Türkiye Siyasetinde Çöküş Çağı: Sağcılaşan Partiler, Niteliksizleşen Siyasetçi ve Kaybolan Kamusal Vicdan

Türkiye Siyasetinde Çöküş Çağı: Sağcılaşan Partiler, Niteliksizleşen Siyasetçi ve Kaybolan Kamusal Vicdan

Haziran 2, 2025
konu yorum

Türkiye siyaseti, toplumu dönüştürme ve kamusal sorunlara çözüm üretme gibi asli işlevlerinden uzun süredir kopmuş durumda. Ancak son dönemde bu yapısal yozlaşma, adeta bir varoluş krizine evrildi. Belediyelerde patlak veren ve dosya boyutlarıyla sarsan yolsuzluk skandalları, mahkeme tutanaklarına geçen karanlık ilişkiler ağı, artık yalnızca tek bir partinin değil, siyaset kurumunun bütününü kemiren kangren haline geldi. Cumhuriyet Halk Partisi’nin son dönemde yönetiminde olduğu bazı belediyelerde yaşanan skandallar da bu çöküşün artık “herkesi kapsayan” bir hâl aldığını gösteriyor. Bir zamanlar sol/sosyal demokrat değerlerle anılan partiler dahi, bugün sağcılaşmış bir siyasi dil ve kimlik odaklı-popülist söylemlerle, halkla bağlarını rant ve tribün siyaseti ekseninde sürdürüyor. Siyaset, kamusal sorumluluğun değil, kişisel servet birikiminin ve grupsal hegemonyanın aracına indirgenmiş durumda; bir meslek olmaktan çıkıp bir ganimet alanına dönüşmüş vaziyette.

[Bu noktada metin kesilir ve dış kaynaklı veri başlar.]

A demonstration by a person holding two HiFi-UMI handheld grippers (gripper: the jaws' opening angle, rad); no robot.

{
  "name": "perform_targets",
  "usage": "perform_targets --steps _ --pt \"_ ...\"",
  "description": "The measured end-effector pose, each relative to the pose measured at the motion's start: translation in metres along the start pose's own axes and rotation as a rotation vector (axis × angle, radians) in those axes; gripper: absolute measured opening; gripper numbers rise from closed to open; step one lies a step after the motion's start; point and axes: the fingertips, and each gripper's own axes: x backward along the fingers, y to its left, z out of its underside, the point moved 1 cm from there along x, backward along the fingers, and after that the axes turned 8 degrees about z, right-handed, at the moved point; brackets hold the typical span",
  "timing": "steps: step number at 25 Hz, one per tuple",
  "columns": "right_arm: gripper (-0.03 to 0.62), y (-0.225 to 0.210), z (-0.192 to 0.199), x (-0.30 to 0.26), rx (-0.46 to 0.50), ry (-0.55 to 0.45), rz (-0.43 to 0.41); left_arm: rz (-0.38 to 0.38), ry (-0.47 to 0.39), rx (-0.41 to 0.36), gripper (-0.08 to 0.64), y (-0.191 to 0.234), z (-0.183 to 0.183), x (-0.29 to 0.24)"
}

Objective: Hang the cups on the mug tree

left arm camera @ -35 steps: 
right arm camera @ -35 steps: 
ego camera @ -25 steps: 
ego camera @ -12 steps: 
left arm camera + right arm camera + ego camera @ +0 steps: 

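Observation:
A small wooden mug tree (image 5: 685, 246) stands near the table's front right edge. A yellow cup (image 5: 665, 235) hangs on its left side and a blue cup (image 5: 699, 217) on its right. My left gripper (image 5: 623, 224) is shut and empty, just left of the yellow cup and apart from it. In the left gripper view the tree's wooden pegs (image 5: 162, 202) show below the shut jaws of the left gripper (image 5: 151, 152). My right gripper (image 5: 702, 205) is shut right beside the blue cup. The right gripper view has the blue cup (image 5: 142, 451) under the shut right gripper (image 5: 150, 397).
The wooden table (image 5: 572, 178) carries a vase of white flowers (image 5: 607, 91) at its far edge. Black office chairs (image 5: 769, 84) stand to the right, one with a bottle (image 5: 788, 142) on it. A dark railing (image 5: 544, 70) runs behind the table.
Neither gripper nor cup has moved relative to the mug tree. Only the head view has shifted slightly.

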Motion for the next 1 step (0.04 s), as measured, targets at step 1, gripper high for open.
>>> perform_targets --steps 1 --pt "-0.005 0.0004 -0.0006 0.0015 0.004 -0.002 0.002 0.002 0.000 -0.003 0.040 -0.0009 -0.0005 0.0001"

Türkiye’de hem iktidar hem de ana muhalefet kanadı, belirgin bir sağcılaşma ve muhafazakârlaşma eğilimi sergiliyor. Bu, sadece neoliberal ekonomi politikalarına bağlılıkla sınırlı değil; siyasi söylemin ve eylemin ruhuna sinmiş durumda. Hakim olan dil ve pratikler şunlara işaret ediyor:

Aşırı ve Kutuplaştırıcı Kimlik Vurguları: Milliyetçi, dini veya etnik aidiyetlerin siyasetin ana ekseni haline getirilmesi.

Diyanet Eksenli Toplum Mühendisliği: Devletin dini kurumu aracılığıyla toplumsal yaşamın ve kültürel kodların şekillendirilme çabası.

Devletçi-Bürokratik Reflekslerin Yeniden İhyası: Merkeziyetçi, vesayetçi ve özgürlük kısıtlayıcı uygulamaların “milli/muhafazakar değer” kisvesi altında meşrulaştırılması.

Bu eğilimi, siyaseti bir düşünce ve tartışma faaliyeti olmaktan çıkarıp, iş takibi, kaynak paylaşımı, nüfuz pazarlığı ve ham güç mücadelesi alanına dönüştürüyor. Bu ortamda, siyasetçinin entelektüel birikimi veya vizyonu değil, kimlerle ne kadar güçlü bir çıkar ağı kurabildiği belirleyici oluyor. Kimlik siyaseti, rant mekanizmalarını örtmek veya meşrulaştırmak için kullanılan bir araç haline geliyor.

Yeni Siyasetçi Prototipi: Popülist Söylemli, Rant Odaklı “İş Takipçisi”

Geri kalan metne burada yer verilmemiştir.